▶ WHAT YOU SHOULD DO
Find how many lines of the records below contain the word "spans" and write that number by itself.

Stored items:
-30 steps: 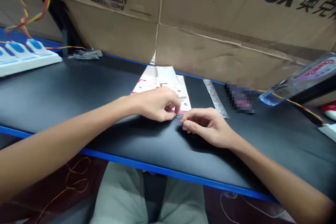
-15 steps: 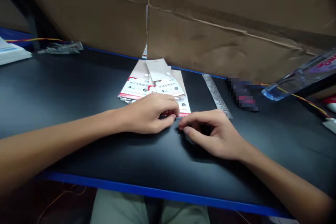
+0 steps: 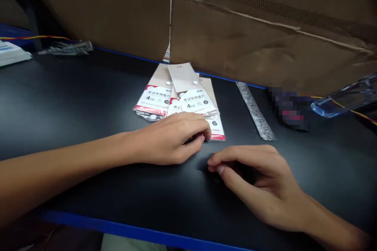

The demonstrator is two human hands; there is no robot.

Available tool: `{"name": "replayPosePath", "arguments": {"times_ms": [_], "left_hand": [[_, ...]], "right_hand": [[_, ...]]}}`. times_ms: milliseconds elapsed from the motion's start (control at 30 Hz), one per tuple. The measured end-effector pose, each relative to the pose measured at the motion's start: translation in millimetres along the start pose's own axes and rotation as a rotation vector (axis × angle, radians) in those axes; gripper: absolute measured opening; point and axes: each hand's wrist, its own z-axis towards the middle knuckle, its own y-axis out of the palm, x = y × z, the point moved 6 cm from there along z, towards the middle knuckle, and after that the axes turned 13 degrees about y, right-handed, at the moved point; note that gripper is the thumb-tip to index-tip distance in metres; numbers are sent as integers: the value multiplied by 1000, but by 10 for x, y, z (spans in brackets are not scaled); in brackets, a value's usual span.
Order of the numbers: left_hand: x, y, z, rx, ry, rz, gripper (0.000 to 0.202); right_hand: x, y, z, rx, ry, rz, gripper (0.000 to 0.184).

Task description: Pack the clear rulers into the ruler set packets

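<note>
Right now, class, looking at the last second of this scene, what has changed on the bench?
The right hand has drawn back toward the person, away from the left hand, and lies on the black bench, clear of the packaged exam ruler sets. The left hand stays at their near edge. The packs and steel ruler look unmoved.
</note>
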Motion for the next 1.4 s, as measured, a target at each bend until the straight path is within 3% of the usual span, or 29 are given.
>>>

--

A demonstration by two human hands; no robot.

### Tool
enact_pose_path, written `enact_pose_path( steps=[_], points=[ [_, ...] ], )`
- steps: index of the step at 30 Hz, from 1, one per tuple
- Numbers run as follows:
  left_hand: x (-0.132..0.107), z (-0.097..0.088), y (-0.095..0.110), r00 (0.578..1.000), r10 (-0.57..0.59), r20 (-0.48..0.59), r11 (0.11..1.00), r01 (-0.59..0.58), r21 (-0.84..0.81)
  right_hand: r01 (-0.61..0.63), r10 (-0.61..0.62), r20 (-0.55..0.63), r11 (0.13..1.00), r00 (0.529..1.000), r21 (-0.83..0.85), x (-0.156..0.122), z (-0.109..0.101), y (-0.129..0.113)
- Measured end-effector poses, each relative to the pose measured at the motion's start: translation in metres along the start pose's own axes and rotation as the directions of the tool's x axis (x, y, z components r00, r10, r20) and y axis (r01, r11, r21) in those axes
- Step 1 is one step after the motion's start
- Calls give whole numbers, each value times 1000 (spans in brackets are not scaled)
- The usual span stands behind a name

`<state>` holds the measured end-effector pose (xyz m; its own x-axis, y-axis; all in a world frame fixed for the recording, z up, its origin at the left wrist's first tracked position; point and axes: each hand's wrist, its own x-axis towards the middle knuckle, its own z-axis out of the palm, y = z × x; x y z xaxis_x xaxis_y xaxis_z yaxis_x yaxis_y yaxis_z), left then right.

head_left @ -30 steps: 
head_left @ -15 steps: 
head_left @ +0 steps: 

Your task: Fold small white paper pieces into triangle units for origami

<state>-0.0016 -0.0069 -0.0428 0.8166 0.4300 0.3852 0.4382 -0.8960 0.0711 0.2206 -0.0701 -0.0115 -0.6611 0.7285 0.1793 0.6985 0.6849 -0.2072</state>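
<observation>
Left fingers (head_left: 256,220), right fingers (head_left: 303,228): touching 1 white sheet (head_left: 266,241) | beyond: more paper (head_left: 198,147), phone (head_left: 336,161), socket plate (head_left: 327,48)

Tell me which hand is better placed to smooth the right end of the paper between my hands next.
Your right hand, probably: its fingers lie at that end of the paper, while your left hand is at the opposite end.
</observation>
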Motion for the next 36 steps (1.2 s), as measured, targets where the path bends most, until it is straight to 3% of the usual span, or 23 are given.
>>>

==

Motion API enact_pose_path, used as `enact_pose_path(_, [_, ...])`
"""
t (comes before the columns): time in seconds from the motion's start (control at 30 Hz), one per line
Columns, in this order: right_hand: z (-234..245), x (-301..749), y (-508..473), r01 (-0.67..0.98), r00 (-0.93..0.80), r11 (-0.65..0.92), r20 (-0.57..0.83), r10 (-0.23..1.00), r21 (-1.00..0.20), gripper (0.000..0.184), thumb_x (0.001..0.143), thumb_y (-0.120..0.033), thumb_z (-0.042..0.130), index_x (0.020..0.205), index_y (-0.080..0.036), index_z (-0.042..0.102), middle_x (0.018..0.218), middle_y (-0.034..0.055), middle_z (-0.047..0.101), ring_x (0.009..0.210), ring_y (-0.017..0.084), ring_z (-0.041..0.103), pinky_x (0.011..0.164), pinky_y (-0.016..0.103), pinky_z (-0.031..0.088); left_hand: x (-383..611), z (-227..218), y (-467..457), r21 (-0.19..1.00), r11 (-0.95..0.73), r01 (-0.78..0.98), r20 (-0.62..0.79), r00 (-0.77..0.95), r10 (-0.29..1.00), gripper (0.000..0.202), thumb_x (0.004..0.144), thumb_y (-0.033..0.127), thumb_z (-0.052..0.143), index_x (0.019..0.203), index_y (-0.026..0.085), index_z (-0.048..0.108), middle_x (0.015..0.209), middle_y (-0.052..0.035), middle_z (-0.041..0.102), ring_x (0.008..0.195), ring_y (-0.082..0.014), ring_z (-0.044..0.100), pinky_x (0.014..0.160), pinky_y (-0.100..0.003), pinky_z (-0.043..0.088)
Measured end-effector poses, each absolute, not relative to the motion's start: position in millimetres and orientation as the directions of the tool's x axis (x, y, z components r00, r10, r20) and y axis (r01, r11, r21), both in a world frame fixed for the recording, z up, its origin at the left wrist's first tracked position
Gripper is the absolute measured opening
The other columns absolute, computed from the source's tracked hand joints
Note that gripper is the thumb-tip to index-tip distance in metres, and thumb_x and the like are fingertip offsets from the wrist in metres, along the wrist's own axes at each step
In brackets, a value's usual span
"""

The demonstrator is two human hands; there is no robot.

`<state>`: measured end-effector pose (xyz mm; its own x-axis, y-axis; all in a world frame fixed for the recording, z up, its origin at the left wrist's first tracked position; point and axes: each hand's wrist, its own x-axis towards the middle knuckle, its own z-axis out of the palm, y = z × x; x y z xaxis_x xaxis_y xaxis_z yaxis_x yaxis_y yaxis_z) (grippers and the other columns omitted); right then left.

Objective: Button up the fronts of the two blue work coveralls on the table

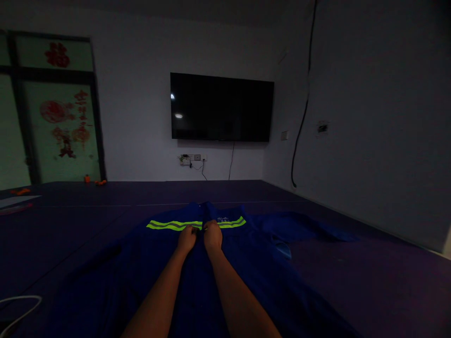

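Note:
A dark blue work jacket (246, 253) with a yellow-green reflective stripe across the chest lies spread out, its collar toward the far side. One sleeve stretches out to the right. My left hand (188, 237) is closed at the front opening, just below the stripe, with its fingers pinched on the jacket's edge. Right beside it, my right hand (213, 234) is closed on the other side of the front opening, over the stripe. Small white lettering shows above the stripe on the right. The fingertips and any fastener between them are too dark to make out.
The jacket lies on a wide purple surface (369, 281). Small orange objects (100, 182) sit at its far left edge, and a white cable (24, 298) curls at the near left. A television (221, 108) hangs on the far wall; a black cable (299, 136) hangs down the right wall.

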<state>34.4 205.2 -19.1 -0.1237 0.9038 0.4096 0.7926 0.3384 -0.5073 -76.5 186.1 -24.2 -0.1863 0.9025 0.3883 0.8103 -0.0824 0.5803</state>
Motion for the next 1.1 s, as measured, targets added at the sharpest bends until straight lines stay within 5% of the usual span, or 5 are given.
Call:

▶ ANSWER BOX
2